### REQUIRED ACTION
Range to output from the entries below: the line containing "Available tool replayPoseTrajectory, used" through the line containing "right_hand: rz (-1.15". Set it down exactly, ends included, nothing else.

------ GIVEN ENTRIES

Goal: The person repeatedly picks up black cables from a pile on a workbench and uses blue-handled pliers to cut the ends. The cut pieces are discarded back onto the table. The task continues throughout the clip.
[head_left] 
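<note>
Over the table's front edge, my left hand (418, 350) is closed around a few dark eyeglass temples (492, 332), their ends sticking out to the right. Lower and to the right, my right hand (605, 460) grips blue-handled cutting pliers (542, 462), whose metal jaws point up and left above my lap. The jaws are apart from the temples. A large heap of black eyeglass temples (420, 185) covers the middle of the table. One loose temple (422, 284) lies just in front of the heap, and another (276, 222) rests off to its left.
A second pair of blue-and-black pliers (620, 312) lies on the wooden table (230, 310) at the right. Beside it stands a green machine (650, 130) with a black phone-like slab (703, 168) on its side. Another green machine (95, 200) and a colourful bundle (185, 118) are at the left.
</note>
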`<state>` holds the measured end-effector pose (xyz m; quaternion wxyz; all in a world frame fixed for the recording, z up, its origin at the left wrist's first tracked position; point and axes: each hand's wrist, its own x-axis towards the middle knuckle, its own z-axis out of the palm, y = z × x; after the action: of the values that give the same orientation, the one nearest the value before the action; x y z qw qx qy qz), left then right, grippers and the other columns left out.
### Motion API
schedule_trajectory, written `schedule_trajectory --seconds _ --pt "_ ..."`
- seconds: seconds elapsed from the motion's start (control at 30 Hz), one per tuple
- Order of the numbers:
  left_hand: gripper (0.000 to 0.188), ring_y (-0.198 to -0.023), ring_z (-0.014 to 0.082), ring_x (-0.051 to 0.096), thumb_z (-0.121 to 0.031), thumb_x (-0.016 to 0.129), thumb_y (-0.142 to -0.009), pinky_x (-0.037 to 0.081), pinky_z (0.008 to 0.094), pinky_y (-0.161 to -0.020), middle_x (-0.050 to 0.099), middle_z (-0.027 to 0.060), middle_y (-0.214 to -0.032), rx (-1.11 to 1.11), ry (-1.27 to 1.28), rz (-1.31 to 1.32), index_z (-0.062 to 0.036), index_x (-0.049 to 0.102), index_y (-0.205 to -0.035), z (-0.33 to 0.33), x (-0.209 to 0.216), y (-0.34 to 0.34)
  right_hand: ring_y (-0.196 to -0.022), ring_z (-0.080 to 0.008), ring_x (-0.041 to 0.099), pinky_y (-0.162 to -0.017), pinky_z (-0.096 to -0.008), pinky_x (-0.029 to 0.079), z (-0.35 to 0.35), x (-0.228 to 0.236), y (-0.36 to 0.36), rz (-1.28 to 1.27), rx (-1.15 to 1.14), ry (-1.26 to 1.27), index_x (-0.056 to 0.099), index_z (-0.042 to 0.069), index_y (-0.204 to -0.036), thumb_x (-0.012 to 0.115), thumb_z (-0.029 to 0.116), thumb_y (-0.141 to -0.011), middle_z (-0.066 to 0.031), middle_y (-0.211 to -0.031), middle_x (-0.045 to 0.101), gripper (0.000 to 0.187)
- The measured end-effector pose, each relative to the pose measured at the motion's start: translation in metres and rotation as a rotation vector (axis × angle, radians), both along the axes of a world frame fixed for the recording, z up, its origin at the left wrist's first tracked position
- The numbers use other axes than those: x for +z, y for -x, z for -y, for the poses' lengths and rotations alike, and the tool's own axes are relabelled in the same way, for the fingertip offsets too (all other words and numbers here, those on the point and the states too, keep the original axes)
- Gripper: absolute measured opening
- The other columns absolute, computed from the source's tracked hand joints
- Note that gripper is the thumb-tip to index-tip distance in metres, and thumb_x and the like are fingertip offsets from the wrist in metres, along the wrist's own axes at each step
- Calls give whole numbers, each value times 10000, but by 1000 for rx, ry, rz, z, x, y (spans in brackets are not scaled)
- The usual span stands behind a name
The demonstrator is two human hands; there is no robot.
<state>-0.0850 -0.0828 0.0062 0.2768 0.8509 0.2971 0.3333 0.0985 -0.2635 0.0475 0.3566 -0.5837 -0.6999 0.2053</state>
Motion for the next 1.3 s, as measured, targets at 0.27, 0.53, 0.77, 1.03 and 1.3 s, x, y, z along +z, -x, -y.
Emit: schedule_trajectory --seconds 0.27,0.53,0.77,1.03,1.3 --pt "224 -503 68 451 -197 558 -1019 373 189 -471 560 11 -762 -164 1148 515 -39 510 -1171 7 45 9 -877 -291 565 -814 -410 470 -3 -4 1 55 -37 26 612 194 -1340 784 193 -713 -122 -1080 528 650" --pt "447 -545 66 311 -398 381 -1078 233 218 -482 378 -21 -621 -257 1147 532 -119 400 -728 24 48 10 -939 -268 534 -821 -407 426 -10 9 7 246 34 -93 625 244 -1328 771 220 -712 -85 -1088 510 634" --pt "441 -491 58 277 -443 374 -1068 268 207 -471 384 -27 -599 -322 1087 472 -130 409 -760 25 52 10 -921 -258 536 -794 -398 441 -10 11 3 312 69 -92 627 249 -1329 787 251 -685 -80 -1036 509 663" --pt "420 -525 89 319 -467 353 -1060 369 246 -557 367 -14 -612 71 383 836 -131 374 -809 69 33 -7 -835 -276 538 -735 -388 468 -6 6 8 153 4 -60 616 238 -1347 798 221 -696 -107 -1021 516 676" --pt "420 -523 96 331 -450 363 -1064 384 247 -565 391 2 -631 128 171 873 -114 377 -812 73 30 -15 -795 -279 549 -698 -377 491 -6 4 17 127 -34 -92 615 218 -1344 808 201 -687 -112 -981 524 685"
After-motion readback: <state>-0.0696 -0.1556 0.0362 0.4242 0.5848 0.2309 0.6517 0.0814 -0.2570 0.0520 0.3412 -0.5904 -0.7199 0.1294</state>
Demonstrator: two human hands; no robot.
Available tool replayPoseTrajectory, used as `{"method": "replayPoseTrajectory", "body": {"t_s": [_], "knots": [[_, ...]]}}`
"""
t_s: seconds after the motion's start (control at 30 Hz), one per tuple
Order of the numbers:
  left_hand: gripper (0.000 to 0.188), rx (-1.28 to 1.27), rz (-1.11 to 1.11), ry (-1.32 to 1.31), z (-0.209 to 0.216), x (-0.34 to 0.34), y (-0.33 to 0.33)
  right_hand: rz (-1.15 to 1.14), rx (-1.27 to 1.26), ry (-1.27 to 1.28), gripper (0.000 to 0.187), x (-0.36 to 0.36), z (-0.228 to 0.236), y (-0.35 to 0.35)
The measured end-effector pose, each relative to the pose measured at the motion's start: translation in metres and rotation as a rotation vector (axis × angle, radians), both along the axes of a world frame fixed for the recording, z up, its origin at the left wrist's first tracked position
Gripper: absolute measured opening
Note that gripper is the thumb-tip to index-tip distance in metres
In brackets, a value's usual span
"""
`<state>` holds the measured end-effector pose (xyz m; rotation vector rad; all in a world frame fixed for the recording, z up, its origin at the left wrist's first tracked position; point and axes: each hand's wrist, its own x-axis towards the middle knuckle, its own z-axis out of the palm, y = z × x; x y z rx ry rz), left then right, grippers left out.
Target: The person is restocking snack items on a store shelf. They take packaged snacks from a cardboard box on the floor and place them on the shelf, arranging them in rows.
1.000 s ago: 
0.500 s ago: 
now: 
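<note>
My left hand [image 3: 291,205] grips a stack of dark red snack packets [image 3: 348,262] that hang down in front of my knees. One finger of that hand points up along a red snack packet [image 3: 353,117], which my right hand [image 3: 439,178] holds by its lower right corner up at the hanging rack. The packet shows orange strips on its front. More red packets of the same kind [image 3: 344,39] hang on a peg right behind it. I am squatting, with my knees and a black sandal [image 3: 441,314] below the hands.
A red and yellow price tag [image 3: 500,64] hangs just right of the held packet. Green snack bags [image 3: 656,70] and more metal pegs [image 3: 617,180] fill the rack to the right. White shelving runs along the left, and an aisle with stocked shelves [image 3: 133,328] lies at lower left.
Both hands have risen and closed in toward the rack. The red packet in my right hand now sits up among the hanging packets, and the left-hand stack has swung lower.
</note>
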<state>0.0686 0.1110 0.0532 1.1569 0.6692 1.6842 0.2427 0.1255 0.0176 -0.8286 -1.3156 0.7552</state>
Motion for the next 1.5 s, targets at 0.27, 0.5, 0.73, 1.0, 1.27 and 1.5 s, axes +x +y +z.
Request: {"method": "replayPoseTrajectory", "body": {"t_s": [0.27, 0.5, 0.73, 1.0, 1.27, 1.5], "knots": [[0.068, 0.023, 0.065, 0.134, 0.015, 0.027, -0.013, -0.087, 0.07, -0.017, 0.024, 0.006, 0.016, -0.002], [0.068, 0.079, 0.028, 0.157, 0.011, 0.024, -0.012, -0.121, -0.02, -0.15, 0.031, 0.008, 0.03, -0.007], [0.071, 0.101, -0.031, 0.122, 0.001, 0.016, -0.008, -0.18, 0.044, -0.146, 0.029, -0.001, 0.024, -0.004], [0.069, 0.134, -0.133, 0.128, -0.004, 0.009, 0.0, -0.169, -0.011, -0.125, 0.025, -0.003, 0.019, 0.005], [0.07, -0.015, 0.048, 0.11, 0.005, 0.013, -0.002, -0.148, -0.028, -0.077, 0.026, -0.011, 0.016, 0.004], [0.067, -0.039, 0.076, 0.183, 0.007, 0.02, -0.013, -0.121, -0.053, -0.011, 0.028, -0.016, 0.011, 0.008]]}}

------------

### EXPECTED ANSWER
Available tool replayPoseTrajectory, used as `{"method": "replayPoseTrajectory", "body": {"t_s": [_], "knots": [[_, ...]]}}`
"""
t_s: seconds after the motion's start (control at 30 Hz), one per tuple
Order of the numbers:
  left_hand: gripper (0.000 to 0.188), rx (-1.28 to 1.27), rz (-1.11 to 1.11), ry (-1.32 to 1.31), z (-0.209 to 0.216), x (-0.34 to 0.34), y (-0.33 to 0.33)
  right_hand: rz (-1.15 to 1.14), rx (-1.27 to 1.26), ry (-1.27 to 1.28), gripper (0.000 to 0.187), x (-0.36 to 0.36), z (-0.228 to 0.236), y (-0.35 to 0.35)

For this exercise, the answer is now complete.